__The problem__.
Every entry is to be printed again precisely as given.

==== Data supplied ====

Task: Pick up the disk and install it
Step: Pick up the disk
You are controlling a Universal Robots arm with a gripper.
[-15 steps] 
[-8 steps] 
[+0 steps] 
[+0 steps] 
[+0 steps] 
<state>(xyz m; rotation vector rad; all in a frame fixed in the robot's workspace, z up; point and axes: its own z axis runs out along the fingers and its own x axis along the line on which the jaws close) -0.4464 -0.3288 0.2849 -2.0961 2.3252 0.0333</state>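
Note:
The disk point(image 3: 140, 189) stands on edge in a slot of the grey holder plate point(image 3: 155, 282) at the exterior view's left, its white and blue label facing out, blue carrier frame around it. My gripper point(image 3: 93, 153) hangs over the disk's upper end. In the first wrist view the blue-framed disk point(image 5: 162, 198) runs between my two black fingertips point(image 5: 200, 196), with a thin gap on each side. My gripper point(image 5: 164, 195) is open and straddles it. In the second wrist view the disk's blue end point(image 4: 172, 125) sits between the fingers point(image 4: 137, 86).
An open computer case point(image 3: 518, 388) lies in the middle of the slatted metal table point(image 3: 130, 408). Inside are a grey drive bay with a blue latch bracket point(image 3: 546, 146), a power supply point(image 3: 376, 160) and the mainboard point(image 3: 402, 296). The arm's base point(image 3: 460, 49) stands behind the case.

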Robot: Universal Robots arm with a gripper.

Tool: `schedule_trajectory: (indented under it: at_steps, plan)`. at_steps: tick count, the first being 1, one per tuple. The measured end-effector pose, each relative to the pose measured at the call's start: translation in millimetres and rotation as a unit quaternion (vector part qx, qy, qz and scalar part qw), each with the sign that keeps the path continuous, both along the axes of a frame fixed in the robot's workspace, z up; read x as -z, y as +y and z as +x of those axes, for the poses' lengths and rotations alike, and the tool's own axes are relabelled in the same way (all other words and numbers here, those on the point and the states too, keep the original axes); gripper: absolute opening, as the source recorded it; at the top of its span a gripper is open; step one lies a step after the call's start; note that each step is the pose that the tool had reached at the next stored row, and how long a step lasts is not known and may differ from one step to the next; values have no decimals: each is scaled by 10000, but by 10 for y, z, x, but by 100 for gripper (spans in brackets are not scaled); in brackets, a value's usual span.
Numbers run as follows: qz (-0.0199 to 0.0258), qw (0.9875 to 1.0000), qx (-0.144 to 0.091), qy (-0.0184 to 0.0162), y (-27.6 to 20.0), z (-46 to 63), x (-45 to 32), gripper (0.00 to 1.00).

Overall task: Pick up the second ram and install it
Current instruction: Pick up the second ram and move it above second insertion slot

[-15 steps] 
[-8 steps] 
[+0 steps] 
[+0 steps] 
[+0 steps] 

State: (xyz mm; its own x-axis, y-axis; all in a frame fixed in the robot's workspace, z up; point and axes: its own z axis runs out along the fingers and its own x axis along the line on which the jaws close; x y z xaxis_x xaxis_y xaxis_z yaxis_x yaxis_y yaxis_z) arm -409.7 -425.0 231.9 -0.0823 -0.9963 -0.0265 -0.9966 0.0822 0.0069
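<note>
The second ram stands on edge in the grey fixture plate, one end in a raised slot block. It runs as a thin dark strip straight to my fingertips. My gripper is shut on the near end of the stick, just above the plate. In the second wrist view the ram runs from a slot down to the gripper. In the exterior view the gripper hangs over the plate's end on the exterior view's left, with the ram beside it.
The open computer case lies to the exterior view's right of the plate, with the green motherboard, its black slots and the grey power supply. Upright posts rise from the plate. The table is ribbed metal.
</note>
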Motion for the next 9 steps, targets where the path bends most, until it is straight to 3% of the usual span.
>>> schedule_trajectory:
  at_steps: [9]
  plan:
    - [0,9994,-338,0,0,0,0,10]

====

__Answer section__.
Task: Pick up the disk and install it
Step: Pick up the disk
You are controlling a Universal Robots arm with a gripper.
[-15 steps] 
[-8 steps] 
[+0 steps] 
[+0 steps] 
[+0 steps] 
<state>(xyz m; rotation vector rad; all in a frame fixed in the robot's workspace, z up; point and axes: its own z axis runs out along the fingers and its own x axis along the line on which the jaws close) -0.4464 -0.3288 0.2849 -2.0961 2.3252 0.0333</state>
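Note:
The disk point(image 3: 140, 189) stands on edge in a slot of the grey holder plate point(image 3: 155, 282) at the exterior view's left, its white and blue label facing out, blue carrier frame around it. My gripper point(image 3: 93, 153) hangs over the disk's upper end. In the first wrist view the blue-framed disk point(image 5: 162, 198) runs between my two black fingertips point(image 5: 200, 196), with a thin gap on each side. My gripper point(image 5: 164, 195) is open and straddles it. In the second wrist view the disk's blue end point(image 4: 172, 125) sits between the fingers point(image 4: 137, 86).
An open computer case point(image 3: 518, 388) lies in the middle of the slatted metal table point(image 3: 130, 408). Inside are a grey drive bay with a blue latch bracket point(image 3: 546, 146), a power supply point(image 3: 376, 160) and the mainboard point(image 3: 402, 296). The arm's base point(image 3: 460, 49) stands behind the case.
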
Robot: Universal Robots arm with a gripper.

Tool: `schedule_trajectory: (indented under it: at_steps, plan)`. at_steps: tick count, the first being 1, one per tuple. The measured end-effector pose, each relative to the pose measured at the call's start: translation in millimetres and rotation as a unit quaternion (vector part qx, qy, qz and scalar part qw), each with the sign that keeps the path continuous, both along the axes of a frame fixed in the robot's workspace, z up; read x as -z, y as +y and z as +x of those axes, for the poses' lengths and rotations alike, and the tool's own axes are relabelled in the same way (all other words and numbers here, those on the point and the states too, keep the original axes); gripper: absolute opening, as the source recorded it; at the top of its span a gripper is open; step one lies a step after the call's start; note that each step is the pose that the tool had reached at the next stored row, and how long a step lasts is not known and may differ from one step to the next; values have no decimals: each is scaled by 10000, but by 10 for y, z, x, but by 100 for gripper (spans in brackets are not scaled); in brackets, a value's usual span.
Numbers run as follows: qz (-0.0199 to 0.0258), qw (0.9875 to 1.0000), qx (-0.144 to 0.091), qy (-0.0184 to 0.0162), y (-27.6 to 20.0), z (-46 to 63), x (-45 to 32), gripper (0.00 to 1.00).

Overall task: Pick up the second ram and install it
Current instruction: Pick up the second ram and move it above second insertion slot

[-15 steps] 
[-8 steps] 
[+0 steps] 
[+0 steps] 
[+0 steps] 

State: (xyz mm; its own x-axis, y-axis; all in a frame fixed in the robot's workspace, z up; point and axes: its own z axis runs out along the fingers and its own x axis along the line on which the jaws close; x y z xaxis_x xaxis_y xaxis_z yaxis_x yaxis_y yaxis_z) arm -409.7 -425.0 231.9 -0.0823 -0.9963 -0.0265 -0.9966 0.0822 0.0069
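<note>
The second ram stands on edge in the grey fixture plate, one end in a raised slot block. It runs as a thin dark strip straight to my fingertips. My gripper is shut on the near end of the stick, just above the plate. In the second wrist view the ram runs from a slot down to the gripper. In the exterior view the gripper hangs over the plate's end on the exterior view's left, with the ram beside it.
The open computer case lies to the exterior view's right of the plate, with the green motherboard, its black slots and the grey power supply. Upright posts rise from the plate. The table is ribbed metal.
</note>
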Motion for the next 9 steps, targets where the path bends most, until it is straight to 3% of the usual span.
>>> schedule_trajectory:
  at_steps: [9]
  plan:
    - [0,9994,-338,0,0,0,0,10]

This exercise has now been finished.